In In re Cuozzo Speed Technologies, LLC, an earlier version of which we wrote about here, the Federal Circuit held that judicial review of a determination to institute IPR proceedings is precluded by statute. The operative statutory provision states that “[t]he determination by the Director whether to institute an inter partes review under this section shall be final and nonappealable.” The Federal Circuit held that this bar to judicial review applies to both interlocutory appeals and those following a final decision of the PTAB.
The Federal Circuit reached a similar conclusion with respect to CBM proceedings in Versata Development Group, Inc. v. SAP America, Inc. (Versata I) and Versata Development Group, Inc. v. Lee (Versata II). In reaching that conclusion, the Court relied on nearly identical statutory language—“[t]he determination . . . whether to institute a post-grant review under this section shall be final and nonappealable.”

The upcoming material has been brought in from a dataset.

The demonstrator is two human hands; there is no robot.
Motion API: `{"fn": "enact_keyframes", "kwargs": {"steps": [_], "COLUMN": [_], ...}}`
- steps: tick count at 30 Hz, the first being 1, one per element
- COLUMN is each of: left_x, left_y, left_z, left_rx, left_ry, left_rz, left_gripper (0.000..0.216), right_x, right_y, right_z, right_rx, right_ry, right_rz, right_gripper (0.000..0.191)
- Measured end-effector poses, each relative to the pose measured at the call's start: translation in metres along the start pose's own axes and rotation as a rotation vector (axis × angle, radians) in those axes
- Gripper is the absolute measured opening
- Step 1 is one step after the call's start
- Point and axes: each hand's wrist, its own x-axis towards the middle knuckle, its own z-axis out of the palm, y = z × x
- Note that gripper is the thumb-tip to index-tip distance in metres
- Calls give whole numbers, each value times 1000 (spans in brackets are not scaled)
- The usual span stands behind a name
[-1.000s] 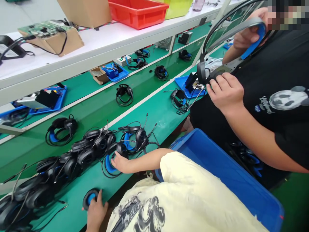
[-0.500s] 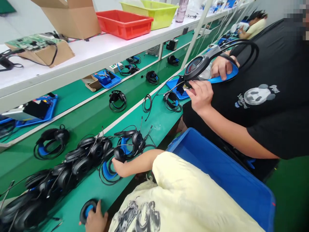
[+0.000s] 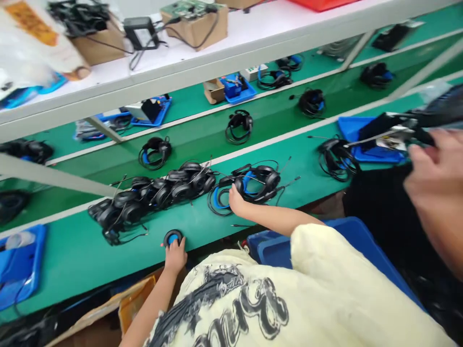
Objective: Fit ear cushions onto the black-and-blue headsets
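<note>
My left hand [image 3: 175, 255] rests at the near edge of the green bench [image 3: 87, 255], fingers curled over a round black ear cushion with a blue centre [image 3: 171, 237]. My right hand [image 3: 237, 201] reaches further out and grips a black and blue headset [image 3: 258, 182] by one earcup, its cable looped beside it. A row of several more black headsets [image 3: 155, 195] lies just left of that hand. My cream printed shirt [image 3: 289, 299] fills the lower part of the view.
A co-worker in black stands at the right, a blurred hand [image 3: 436, 178] holding a headset part. A blue bin [image 3: 347, 246] sits by my right side. Blue trays [image 3: 18, 265], more headsets on the green belt [image 3: 238, 126], and a white shelf with boxes [image 3: 195, 21] lie beyond.
The view has swung left and pulled back. My hands stay on the ear cushion and the headset. The co-worker's hands have come lower and closer, now blurred at the right edge.
</note>
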Motion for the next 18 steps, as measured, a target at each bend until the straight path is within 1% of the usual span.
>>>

The combination of the Federal Circuit’s opinions in Cuozzo and both Versata cases seems to close the door on judicial review of PTAB institution decisions. As the saying goes, however, when one door closes, another opens. In Versata I, the Federal Circuit opened the door to challenges to the PTAB’s determination regarding whether a challenged patent is in fact a CBM-eligible patent.
The Court explained that although judicial review of the PTAB’s determination regarding “whether to institute” post-grant review proceedings is barred, there is no bar to judicial review of determinations regarding the PTAB’s ultimate authority to invalidate a patent. The statute granting the PTAB the authority to conduct CBM proceedings permits the PTAB to invalidate only “covered business method” patents, not those claiming technological inventions.
Though not explicitly stated, the Court appears to have drawn a distinction between a decision to institute post-grant proceedings (e.g., a determination regarding whether it is more likely than not that the challenged claims are invalid) and a decision regarding whether the PTAB has the authority to invalidate the challenged claims (e.g., a determination that the challenged claims relate to a covered business method rather than a technological invention).
The USPTO argued that, because the question of whether a patent is a CBM-eligible patent and thus “falls within the scope of the PTAB’s authority” is decided at the decision-to-institute stage, that decision “is immunized from . . . judicial review.” The Court rejected this argument, explaining that “[i]nstitution and invalidation are two distinct actions,” and the bar to judicial review of an institution determination does not preclude “review of whether the PTAB has violated a limit on its invalidation authority . . . .”
The Versata I decision therefore provides patent owners with a potentially powerful mechanism by which to challenge the institution of CBM proceedings and potentially nullify the PTAB’s determination of invalidity.